The IT security community is a small world, especially within the vendor community. In the security market it is not uncommon for comapnies to be staffed by personnel who maintain close relationships with other personnel of fierce market competitors. Often times this is because those now fierce competitors were once co-workers. This is really no surprise as it is my personal belief that the best security professionals come from environments where they were surrounded by other excellent security professionals. Regardless, in doing a bit of research I have determined that there are industrial centers of excellence that produce highly capable and innovative security professionals. Below are a few of the industrial centers of excellence that I have personally come across (in no particular order).
(IBM) ISS/ISS X-Force
The IBM ISS X-Force is one of the strongest teams of security researchers and developers in the world. More to the poin t, they are possibly the best team of vulnerability researchers outside of government-sponsored hacker teams. Before the saturation of vulnerability research, it would have been difficult to have an in-depth conversation about the IT security market without talking about the heavy influence of the ISS X-Force. Even major conferences devoted entire tracks to topics that amounted essentially to discussion of what it takes to be an X-Force member. There were certainly other teams similar to the X-Force in early on, but few were as large or as prestigious by any means. Today the X-Force still exists but largely exists in an environment where vulnerability research is becoming increasingly saturated. Thus, while much of their work is still of an industry leading caliber, getting the message out is far more difficult. Regardless, the ISS X-Force has graduated many of the industries best known personalities including a few who have had a major impact on the security market. Below are a few notable areas where ISS and especially X-Force alumni can be found making an impact.

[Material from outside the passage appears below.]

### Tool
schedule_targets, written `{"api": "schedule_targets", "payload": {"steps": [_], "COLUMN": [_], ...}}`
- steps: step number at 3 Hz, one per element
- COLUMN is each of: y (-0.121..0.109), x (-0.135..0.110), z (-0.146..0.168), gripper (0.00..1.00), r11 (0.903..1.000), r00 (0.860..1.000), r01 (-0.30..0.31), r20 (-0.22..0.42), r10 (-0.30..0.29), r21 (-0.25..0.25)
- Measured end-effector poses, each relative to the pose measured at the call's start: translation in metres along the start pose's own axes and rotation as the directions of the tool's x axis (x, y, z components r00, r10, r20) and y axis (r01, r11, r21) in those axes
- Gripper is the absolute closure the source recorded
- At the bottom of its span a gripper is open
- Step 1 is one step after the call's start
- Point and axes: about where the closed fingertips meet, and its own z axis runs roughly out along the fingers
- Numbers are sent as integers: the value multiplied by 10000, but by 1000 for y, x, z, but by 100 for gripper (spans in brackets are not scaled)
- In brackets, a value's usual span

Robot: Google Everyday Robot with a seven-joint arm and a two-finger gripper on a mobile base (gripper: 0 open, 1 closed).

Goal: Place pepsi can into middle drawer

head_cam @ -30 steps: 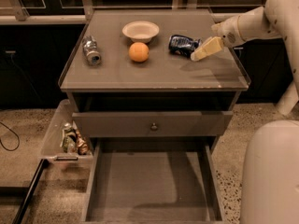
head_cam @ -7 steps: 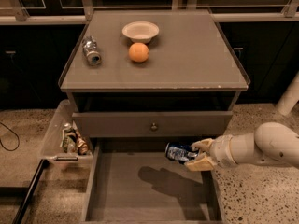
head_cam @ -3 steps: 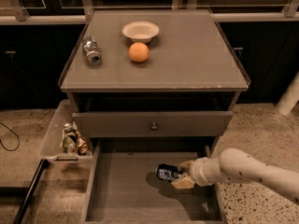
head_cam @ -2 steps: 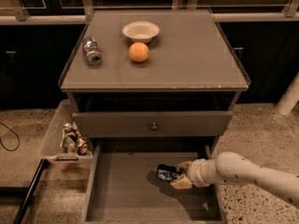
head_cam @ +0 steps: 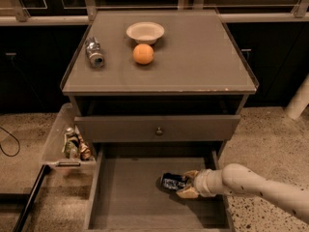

Notable Companies Founded By ISS X-Force Alumni:
- Cambia (now a division of nCircle)
- Endgame Systems
- Errata Security
- Spi Dynamics (now HP Application Security Center)
Noteable Companies With ISS X-Force Alumni Working at Top-Levels:
- Axis Capital
- Breach Security
- TopLayer Security
- Immunity Security
- IBM (Obviously)
SPI Dynamics, currently HP Application Security Center, is an industry leading web application security vendor. In it’s pre-acquisition form, SPI employed some of the industries best and brightest security researchers, product managers, and evangelists. After the acquisition of SPI Dynamics, a number of noteable employees left to start their own companies or take on leadership roles within other security firms. Furthermore, HP ASC still employs several noteable people such as SPI founder Caleb Sima and Matt Wood with whom the industry can still expect big things from. While SPI Dynamics could technically be seen as an extension of the ISS as founders Brian Christiansen and Caleb Sima are both ISS alumni, SPI grew to a large enough company and has had enough alumni make an impact on the industry to be noted in their own right. Today SPI alumni can be seen taking on the difficult task of trying to attain application security from very high ranks within notable companies. Furthermore, these professionals have combined with o ther groups noted in this list here to work on avant-garde technologies that the industry should fully expect to see more of in the future.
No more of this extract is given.